Look through the records below for the line holding "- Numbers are". Write it out exactly, with each following line through the line holding "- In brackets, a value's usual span".
== Segment start ==
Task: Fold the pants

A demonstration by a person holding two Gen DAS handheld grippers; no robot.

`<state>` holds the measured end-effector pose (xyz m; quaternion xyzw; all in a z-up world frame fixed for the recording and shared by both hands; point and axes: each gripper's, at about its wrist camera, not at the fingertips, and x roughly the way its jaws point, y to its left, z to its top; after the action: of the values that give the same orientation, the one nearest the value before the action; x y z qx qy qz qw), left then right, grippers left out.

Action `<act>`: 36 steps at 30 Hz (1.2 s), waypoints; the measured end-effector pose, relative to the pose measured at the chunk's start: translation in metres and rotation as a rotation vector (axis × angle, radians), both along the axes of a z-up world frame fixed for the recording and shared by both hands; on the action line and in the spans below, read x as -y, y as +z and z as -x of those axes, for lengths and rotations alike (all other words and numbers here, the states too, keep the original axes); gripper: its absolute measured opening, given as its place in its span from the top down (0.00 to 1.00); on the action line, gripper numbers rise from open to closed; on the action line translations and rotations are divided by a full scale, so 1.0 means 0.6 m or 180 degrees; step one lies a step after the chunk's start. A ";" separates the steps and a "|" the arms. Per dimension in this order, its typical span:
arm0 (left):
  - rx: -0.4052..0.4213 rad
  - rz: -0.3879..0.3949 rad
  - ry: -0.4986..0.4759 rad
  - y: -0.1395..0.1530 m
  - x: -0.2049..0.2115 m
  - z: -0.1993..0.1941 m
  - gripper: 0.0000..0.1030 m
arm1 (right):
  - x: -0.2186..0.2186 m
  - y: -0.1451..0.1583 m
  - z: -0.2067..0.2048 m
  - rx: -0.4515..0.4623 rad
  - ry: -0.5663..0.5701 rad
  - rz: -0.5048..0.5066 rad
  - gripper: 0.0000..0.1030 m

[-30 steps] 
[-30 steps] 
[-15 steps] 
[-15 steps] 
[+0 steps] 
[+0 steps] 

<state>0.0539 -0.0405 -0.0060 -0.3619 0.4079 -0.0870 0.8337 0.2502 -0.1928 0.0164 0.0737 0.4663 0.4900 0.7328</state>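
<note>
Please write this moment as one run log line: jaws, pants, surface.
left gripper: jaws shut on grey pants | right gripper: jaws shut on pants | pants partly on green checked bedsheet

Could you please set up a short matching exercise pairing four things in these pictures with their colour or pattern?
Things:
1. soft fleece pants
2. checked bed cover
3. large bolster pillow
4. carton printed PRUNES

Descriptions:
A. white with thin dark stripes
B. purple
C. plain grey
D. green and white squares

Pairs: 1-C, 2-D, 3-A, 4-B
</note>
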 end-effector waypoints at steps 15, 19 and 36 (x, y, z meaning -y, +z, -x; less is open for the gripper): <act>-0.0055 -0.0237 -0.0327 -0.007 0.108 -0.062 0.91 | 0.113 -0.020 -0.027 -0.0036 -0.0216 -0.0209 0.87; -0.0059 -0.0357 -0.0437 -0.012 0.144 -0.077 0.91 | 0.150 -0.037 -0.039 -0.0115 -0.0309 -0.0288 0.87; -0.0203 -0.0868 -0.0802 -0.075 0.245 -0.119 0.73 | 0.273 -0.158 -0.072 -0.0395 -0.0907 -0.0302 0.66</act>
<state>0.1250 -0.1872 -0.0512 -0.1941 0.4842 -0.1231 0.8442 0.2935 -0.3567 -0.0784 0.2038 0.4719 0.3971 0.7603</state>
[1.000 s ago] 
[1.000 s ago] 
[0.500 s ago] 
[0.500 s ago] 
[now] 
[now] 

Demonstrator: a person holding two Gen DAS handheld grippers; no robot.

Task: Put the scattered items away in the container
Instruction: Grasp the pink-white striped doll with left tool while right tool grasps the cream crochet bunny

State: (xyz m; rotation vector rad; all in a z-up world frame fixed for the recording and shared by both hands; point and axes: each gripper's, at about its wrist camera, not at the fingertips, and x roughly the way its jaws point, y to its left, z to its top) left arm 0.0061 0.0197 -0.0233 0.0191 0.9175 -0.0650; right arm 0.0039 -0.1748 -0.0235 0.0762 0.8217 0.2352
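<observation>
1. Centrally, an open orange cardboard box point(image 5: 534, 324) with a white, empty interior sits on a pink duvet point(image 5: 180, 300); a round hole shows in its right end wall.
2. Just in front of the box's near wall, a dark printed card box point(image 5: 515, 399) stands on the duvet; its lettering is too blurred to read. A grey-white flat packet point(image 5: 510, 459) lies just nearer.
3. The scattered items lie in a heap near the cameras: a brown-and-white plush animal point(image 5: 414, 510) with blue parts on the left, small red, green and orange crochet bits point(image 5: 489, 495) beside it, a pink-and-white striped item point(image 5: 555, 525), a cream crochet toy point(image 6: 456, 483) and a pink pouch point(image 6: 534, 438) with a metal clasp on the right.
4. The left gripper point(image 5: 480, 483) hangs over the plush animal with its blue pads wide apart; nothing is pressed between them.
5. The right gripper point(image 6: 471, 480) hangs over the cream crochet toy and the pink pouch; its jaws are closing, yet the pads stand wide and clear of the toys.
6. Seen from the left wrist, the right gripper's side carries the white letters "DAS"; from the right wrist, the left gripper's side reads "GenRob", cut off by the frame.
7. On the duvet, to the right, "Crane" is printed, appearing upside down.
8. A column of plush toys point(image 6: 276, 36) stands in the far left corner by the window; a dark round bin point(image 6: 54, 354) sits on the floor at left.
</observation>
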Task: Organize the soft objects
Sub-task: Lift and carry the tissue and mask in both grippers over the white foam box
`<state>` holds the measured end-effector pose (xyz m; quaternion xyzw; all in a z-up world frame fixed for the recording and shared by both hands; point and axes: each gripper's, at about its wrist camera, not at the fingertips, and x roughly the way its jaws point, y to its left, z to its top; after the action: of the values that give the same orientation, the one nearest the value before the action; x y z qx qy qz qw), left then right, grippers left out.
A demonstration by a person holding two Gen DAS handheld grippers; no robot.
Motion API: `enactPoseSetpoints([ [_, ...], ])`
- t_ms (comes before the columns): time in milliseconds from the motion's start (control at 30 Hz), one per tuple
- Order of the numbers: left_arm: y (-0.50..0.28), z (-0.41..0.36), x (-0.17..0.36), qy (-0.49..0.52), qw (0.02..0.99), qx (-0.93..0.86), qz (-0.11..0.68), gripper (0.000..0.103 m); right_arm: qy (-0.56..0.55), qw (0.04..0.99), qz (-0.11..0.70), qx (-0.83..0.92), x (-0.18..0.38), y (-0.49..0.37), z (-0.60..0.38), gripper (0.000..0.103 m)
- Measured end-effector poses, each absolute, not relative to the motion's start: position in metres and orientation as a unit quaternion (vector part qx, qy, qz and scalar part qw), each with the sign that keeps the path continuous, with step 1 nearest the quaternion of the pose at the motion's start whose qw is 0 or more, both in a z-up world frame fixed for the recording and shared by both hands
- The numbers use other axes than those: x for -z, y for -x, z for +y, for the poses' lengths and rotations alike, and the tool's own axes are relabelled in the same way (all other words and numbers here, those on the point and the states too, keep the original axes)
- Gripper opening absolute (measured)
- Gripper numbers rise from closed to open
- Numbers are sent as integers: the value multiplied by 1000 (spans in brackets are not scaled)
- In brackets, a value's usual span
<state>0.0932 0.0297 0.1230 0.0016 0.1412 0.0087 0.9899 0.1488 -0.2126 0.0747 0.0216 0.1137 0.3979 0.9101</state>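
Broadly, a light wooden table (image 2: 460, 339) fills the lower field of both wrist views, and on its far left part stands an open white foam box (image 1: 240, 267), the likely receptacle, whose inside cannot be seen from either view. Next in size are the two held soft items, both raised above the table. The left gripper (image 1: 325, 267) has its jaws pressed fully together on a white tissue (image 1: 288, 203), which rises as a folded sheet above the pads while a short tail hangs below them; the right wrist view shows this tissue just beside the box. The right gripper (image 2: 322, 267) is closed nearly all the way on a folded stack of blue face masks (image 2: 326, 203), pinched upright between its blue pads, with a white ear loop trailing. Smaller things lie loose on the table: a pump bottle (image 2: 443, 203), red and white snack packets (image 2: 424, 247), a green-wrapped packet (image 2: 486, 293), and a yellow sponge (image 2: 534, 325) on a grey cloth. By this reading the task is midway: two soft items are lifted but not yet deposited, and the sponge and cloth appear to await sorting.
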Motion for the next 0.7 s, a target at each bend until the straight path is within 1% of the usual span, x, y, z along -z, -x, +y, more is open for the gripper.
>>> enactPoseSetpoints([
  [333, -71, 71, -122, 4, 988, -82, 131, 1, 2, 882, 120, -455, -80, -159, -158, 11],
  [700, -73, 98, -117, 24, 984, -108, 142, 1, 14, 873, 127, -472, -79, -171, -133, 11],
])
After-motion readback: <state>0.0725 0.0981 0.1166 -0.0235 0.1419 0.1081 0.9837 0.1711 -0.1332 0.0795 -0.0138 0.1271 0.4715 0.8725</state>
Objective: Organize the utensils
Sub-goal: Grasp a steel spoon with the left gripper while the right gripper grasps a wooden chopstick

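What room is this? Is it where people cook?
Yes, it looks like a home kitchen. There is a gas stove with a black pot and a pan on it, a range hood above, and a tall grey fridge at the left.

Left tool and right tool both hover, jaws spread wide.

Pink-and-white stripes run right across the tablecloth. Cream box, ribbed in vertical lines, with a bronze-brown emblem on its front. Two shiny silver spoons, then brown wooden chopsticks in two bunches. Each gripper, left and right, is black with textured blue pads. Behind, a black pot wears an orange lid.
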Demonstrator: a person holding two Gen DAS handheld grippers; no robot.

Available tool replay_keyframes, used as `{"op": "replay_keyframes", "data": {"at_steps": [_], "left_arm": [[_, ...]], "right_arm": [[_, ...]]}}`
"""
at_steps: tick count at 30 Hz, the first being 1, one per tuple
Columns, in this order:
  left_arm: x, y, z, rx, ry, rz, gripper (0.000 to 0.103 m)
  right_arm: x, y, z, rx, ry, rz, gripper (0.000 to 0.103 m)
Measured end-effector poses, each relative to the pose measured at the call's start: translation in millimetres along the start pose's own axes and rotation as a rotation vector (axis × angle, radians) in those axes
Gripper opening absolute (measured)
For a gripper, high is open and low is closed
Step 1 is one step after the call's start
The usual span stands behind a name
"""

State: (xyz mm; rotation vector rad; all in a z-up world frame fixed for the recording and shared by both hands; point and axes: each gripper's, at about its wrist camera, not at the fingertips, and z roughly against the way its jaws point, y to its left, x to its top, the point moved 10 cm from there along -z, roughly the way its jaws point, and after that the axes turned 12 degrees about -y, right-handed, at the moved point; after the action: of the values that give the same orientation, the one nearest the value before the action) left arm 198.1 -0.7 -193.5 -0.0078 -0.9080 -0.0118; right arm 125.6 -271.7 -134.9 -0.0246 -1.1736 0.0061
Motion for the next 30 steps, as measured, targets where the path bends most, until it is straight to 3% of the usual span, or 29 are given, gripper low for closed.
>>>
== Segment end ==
> [Response area]
- Numbers are sent as integers: the value multiplied by 1000 (spans in brackets are not scaled)
- In brackets, a value's usual span

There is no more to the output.